Dataset extract Block Start

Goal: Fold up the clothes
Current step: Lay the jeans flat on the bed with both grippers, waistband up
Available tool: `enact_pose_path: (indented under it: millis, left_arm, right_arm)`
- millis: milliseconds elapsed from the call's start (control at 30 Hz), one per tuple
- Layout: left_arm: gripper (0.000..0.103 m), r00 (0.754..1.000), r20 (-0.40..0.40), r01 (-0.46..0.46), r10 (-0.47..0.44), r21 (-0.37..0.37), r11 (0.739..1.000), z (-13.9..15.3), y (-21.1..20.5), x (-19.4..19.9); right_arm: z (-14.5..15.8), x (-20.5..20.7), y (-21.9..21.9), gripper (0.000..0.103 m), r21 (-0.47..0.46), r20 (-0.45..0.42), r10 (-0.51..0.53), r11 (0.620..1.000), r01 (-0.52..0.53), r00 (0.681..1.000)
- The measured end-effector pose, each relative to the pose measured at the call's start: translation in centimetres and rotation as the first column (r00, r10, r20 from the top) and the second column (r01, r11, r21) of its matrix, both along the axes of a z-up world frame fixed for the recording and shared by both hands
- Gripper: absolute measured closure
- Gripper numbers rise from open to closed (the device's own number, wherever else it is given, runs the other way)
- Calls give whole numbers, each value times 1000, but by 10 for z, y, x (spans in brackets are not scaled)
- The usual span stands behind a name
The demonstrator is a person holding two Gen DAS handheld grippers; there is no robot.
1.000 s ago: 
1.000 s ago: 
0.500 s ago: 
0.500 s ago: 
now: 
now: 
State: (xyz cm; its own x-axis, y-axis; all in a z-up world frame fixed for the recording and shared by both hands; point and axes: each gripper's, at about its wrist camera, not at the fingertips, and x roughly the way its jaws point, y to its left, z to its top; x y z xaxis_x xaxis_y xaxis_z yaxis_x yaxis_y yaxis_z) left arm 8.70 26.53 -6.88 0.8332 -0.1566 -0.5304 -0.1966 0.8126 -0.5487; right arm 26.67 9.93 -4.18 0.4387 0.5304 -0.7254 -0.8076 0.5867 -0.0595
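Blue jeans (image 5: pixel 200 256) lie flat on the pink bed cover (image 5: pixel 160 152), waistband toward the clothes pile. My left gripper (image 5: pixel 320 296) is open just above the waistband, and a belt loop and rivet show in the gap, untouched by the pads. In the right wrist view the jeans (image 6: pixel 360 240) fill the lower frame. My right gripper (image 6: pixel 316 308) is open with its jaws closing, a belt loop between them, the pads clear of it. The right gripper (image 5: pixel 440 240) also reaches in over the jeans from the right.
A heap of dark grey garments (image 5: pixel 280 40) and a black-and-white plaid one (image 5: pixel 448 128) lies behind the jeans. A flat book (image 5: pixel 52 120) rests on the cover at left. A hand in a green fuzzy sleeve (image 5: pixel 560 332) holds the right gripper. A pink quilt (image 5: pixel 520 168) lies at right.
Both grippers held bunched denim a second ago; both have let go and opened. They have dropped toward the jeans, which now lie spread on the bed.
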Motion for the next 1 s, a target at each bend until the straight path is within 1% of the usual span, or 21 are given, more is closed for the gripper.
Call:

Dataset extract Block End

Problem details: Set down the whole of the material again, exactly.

Exercise response:
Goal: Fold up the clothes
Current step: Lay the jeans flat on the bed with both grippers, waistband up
Available tool: `enact_pose_path: (indented under it: millis, left_arm, right_arm)`
- millis: milliseconds elapsed from the call's start (control at 30 Hz), one per tuple
- Layout: left_arm: gripper (0.000..0.103 m), r00 (0.754..1.000), r20 (-0.40..0.40), r01 (-0.46..0.46), r10 (-0.47..0.44), r21 (-0.37..0.37), r11 (0.739..1.000), z (-13.9..15.3), y (-21.1..20.5), x (-19.4..19.9); right_arm: z (-14.5..15.8), x (-20.5..20.7), y (-21.9..21.9), gripper (0.000..0.103 m), r21 (-0.47..0.46), r20 (-0.45..0.42), r10 (-0.51..0.53), r11 (0.620..1.000), r01 (-0.52..0.53), r00 (0.681..1.000)
- The measured end-effector pose, each relative to the pose measured at the call's start: translation in centimetres and rotation as the first column (r00, r10, r20 from the top) and the second column (r01, r11, r21) of its matrix, both along the axes of a z-up world frame fixed for the recording and shared by both hands
- Gripper: absolute measured closure
- Gripper numbers rise from open to closed (the device's own number, wherever else it is given, runs the other way)
- Calls give whole numbers, each value times 1000, but by 10 for z, y, x (spans in brackets are not scaled)
- The usual span stands behind a name
The demonstrator is a person holding two Gen DAS handheld grippers; there is no robot.
1.000 s ago: 
1.000 s ago: 
0.500 s ago: 
0.500 s ago: 
now: 
now: 
State: (xyz cm; its own x-axis, y-axis; all in a z-up world frame fixed for the recording and shared by both hands; point and axes: each gripper's, at about its wrist camera, not at the fingertips, and x roughly the way its jaws point, y to its left, z to its top; x y z xaxis_x xaxis_y xaxis_z yaxis_x yaxis_y yaxis_z) left arm 8.70 26.53 -6.88 0.8332 -0.1566 -0.5304 -0.1966 0.8126 -0.5487; right arm 26.67 9.93 -4.18 0.4387 0.5304 -0.7254 -0.8076 0.5867 -0.0595
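Blue jeans (image 5: pixel 200 256) lie flat on the pink bed cover (image 5: pixel 160 152), waistband toward the clothes pile. My left gripper (image 5: pixel 320 296) is open just above the waistband, and a belt loop and rivet show in the gap, untouched by the pads. In the right wrist view the jeans (image 6: pixel 360 240) fill the lower frame. My right gripper (image 6: pixel 316 308) is open with its jaws closing, a belt loop between them, the pads clear of it. The right gripper (image 5: pixel 440 240) also reaches in over the jeans from the right.
A heap of dark grey garments (image 5: pixel 280 40) and a black-and-white plaid one (image 5: pixel 448 128) lies behind the jeans. A flat book (image 5: pixel 52 120) rests on the cover at left. A hand in a green fuzzy sleeve (image 5: pixel 560 332) holds the right gripper. A pink quilt (image 5: pixel 520 168) lies at right.
Both grippers held bunched denim a second ago; both have let go and opened. They have dropped toward the jeans, which now lie spread on the bed.
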Motion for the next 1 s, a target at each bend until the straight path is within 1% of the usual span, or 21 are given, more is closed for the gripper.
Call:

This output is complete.